Le comorien: un citoyen de circonstance , ankylosé par l'esprit villageois

La construction d'une nation solide aux Comores demeure un défi majeur, façonnée par des décennies d'instabilité politique et l'absence d'une éducation citoyenne. Cette recherche d'identité nationale est confrontée à l'esprit villageois, fragmentant l'identité comorienne entre les liens familiaux, villageois, régionaux, et insulaires. Cette fragmentation entrave l'unité nationale et alimente également un système clanique qui entrave le progrès et favorise l'injustice.

Le phénomène du communautarisme transcende les frontières, fragmentant la diaspora comorienne à l'étranger. Au Sénégal, comme au Maroc, à Madagascar comme en France, au lieu de former des associations unifiées, les énergies sont dissipées dans des entités villageoises, renforçant ainsi l'individualisme. Cette mentalité se traduit par une stigmatisation interne.Le Grand Comorien stigmatise sans arrêt l’Anjouanais et le Mohélien, inversement. En outre, le spectre du séparatisme aggrave les tensions inter-îles, menaçant même l'existence des Comores. Mais, c'est surtout le chauvinisme qui inflige des fractures au sein des villages et des régions au sein d'une même île.

De plus, L'inertie de l'État aggrave ces problèmes, laissant les villages assumer des rôles cruciaux du gouvernement.
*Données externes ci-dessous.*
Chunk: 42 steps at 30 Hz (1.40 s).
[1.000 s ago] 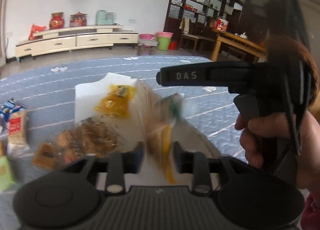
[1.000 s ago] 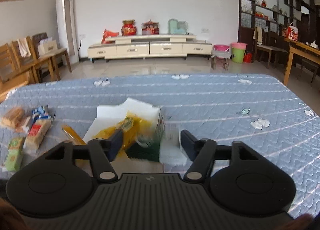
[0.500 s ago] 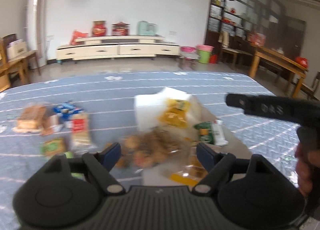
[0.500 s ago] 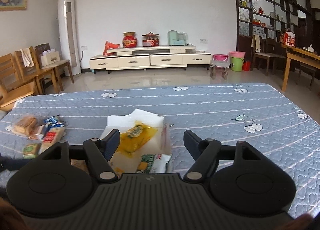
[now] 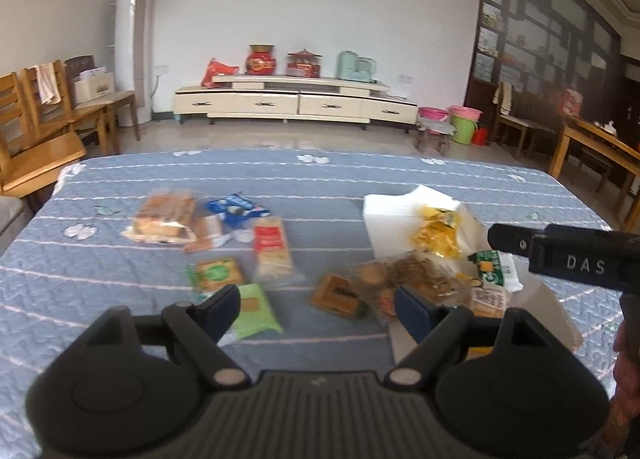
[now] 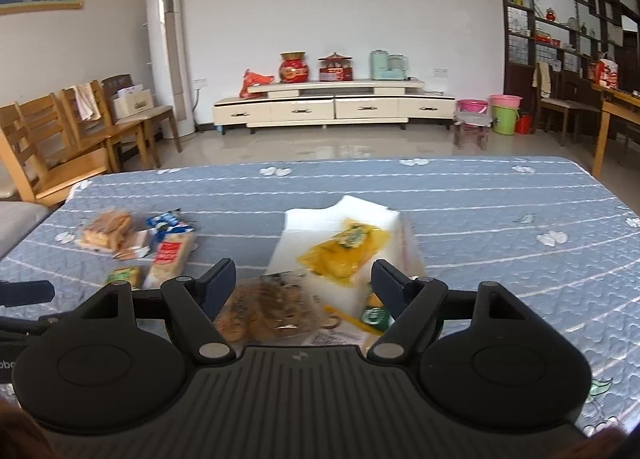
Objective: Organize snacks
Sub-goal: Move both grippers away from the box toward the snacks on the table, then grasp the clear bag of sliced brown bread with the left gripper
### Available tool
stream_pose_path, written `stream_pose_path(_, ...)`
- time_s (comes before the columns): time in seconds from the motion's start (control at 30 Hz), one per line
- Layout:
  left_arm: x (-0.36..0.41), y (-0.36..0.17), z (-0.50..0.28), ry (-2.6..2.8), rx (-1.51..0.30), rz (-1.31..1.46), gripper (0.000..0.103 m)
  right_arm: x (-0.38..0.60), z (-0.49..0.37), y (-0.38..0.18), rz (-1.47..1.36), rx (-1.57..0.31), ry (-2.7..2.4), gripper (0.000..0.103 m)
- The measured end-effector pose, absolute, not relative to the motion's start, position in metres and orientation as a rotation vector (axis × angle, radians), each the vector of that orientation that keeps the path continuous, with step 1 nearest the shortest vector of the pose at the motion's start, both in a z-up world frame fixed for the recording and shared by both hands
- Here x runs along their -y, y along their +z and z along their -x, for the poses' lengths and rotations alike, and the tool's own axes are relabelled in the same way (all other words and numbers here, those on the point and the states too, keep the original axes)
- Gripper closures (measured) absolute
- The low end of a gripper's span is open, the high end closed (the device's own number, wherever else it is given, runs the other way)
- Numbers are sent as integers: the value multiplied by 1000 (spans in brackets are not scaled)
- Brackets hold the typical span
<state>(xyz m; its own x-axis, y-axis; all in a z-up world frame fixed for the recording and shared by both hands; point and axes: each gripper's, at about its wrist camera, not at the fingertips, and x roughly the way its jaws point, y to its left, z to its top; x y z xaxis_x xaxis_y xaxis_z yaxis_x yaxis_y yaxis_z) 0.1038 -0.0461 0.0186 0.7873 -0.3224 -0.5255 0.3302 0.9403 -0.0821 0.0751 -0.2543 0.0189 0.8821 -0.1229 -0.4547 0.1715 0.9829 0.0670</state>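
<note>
I judge I am between picks: some snacks already lie in the white box (image 5: pixel 394 207), others sit loose on the bed (image 5: pixel 320 179) at mid-left of the frame. To do this well I would swing my left gripper (image 5: pixel 316 309) over the green packet (image 5: pixel 256 311) at lower centre, come down straight and pinch its middle. Its fingers have just been opening and now stand wide, nothing between them. My right gripper (image 6: pixel 302 283) has been spreading too; it hangs released above the cookie bag (image 6: pixel 272 311), touching nothing.
</note>
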Motion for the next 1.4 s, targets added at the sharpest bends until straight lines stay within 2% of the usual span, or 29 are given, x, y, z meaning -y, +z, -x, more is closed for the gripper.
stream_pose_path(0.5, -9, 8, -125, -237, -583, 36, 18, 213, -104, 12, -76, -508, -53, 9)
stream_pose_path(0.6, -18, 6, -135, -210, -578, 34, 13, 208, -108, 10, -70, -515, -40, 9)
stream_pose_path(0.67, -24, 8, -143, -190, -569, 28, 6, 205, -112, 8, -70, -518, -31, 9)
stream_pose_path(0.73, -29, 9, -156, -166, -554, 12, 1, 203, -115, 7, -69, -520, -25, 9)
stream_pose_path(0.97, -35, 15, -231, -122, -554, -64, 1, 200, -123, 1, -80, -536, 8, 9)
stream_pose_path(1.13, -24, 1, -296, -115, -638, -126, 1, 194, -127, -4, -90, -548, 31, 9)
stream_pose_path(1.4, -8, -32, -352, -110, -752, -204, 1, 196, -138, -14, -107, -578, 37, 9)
Les défis quotidiens, tels que l'accès aux soins de santé et à l'éducation, sont souvent résolus par les villages, sapant le lien entre l'État et ses citoyens. Il est impératif que l'État reprenne ses responsabilités régaliennes afin de rétablir la confiance et favoriser l'émergence d'une identité nationale.

L'esprit villageois se manifeste de manière criante dans la société. Lorsqu’il fraude l'électricité, le Comorien semble éprouver une satisfaction d'avoir soustrait des ressources à l'État, ignorant que l'État est une extension de sa propre entité. Le citoyen comorien, davantage préoccupé par son cercle familial et villageois, ne perçoit pas cette infraction comme une atteinte à l'intérêt général. Le détournement des deniers publics est parfois vénéré voire encouragé, et ceux qui s'abstiennent de telles pratiques, ou qui n'appuient pas l'emploi de leurs“covillageois”,peuvent être stigmatisés, soulignant ainsi l'importance accordée à la primauté du village. Pour le Comorien, occuper une position de pouvoir implique souvent de tirer profit de celle-ci et d'en faire bénéficier les proches, traitant l'État comme un concept étranger. Le comorien voue une loyauté extrême à son village, prêt à sacrifier sa vie pour celui-ci plutôt que pour son pays. La nécessité de sensibiliser à l'impact collectif de ces actes est cruciale pour instaurer une éthique citoyenne et renforcer le tissu social.

La construction d'une nation comorienne unie nécessite une profonde réflexion sur la transcendance des identités locales pour favoriser l'unité nationale. Les Comoriens doivent embrasser la richesse de la diversité des îles. La conscience de la vulnérabilité actuelle, la suppression des distinctions régionales, et l'extension de l'unité nationale au-delà des matchs des cœlacanthes sont des étapes cruciales. Souligner l'importance de l'éducation citoyenne et de la méritocratie permettra aux Comores de rompre avec les schémas villageois, favorisant  l'émergence d'une identité nationale forte sur la scène mondiale.